La véritable surprise que réserve le roman tient à son côté imprévisible. Ainsi, il est difficile de voir précisément où Le chevalier cherche à nous emmener, car les intrigues politiques au coeur de l'histoire de déploient lentement, et nombre d'interrogations ne trouvent pas encore de réponse. De plus, un ensemble d'éléments laisse planer le doute sur la place réelle du héros (ce qui, avouons le, réussi à piquer la curiosité avec une efficacité indéniable). Cette mise en place ne semble donc qu'effleurer les choses véritablement importantes pour mettre en place toutes les composantes du futur drame. Le chevalier étant le premier tome d'un cycle, cela tend à renforcer l'impression d'une histoire déjà pensée sur la longueur.

Mais si cette volonté de distiller au compte-goutte les divers éléments narratifs se justifie amplement, elle fait cependant souffrir l'histoire d'une défaut majeur : un manque d'originalité. Pour l'instant, Le chevalier ressemble encore à beaucoup de romans fantasy, peinant à se trouver sa propre personnalité, ne réussissant pas à réellement se démarquer. Nous ne sommes cependant que dans un tome de mise en place, et il n'est clairement pas interdit de penser que la saga débute de manière très classique pour ensuite prendre un tournant surprenant (certains éléments évoqués restent, à la fin du livre, encore très mystérieux).
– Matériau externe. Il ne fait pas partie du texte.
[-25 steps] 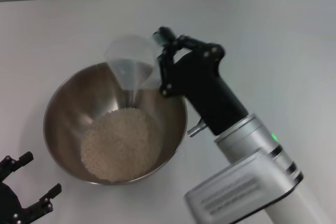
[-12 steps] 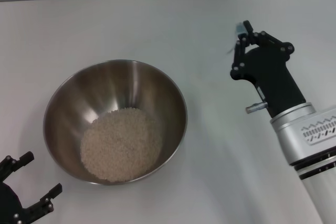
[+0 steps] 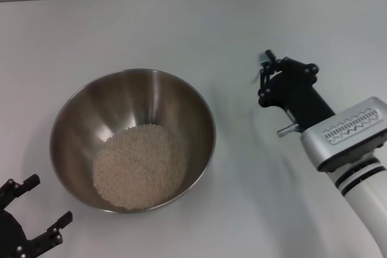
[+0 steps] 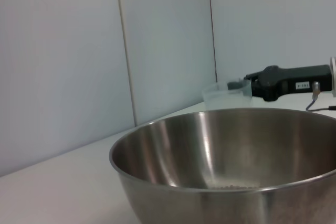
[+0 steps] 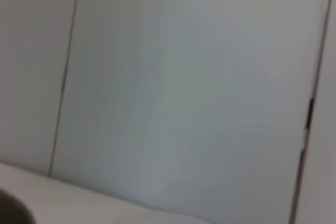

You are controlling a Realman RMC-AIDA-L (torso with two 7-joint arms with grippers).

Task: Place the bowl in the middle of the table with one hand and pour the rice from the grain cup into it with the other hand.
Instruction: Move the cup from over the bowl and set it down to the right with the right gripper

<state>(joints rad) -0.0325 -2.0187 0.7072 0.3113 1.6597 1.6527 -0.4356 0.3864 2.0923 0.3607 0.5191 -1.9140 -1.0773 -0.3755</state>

Le chevalier souffre également du peu d'intérêt que présentent nombre de ses protagonistes. Ceux-ci reprennent en effet des archétypes de fantasy usés usqu'à la corde (le héros torturé par sa part sombre, la reine intrigante, le meilleur ami beau et riche). Il est notamment difficile de s'attacher au personnage principal et, malgré le talent descriptif de Pevel, on n'éprouve pas réellement d'empathie pour lui, ses douleurs et son vécu laissant souvent de marbre (et ce malgré leur côté indéniablement horrible). Sur un plan humain, cette accumulation de clichés tend à rendre ce début de saga peu innovant, voire jure à côté de la qualité d'écriture du reste du texte.

La conclusion de

Ce premier tome du cycle Haut-Royaume s'avère au final prometteur. La qualité de l'écriture et le talent de l'auteur pour poser l'histoire et faire tout doucement monter le suspens augurent ainsi du meilleur pour la suite de la saga, que l'on attend désormais avec impatience (le cliffhanger qui clôt le tome est tout simplement génial !). Il reste cependant à espérer que Pierre Pevel réussira par la suite à donner plus de corps à son univers et à ses personnages, le tout demeurant encore très classique. A moins, bien sur, que tout ceci ne serve d'ores et déjà un dessein secret...

Que faut-il en retenir ?

  • Un récit qui sait surprendre,
  • Les intrigues politiques,
  • Une intensité qui va crescendo,
  • La qualité de l'écriture.

Que faut-il oublier ?

  • Des personnages stéréotypés,
  • Un univers encore très classique.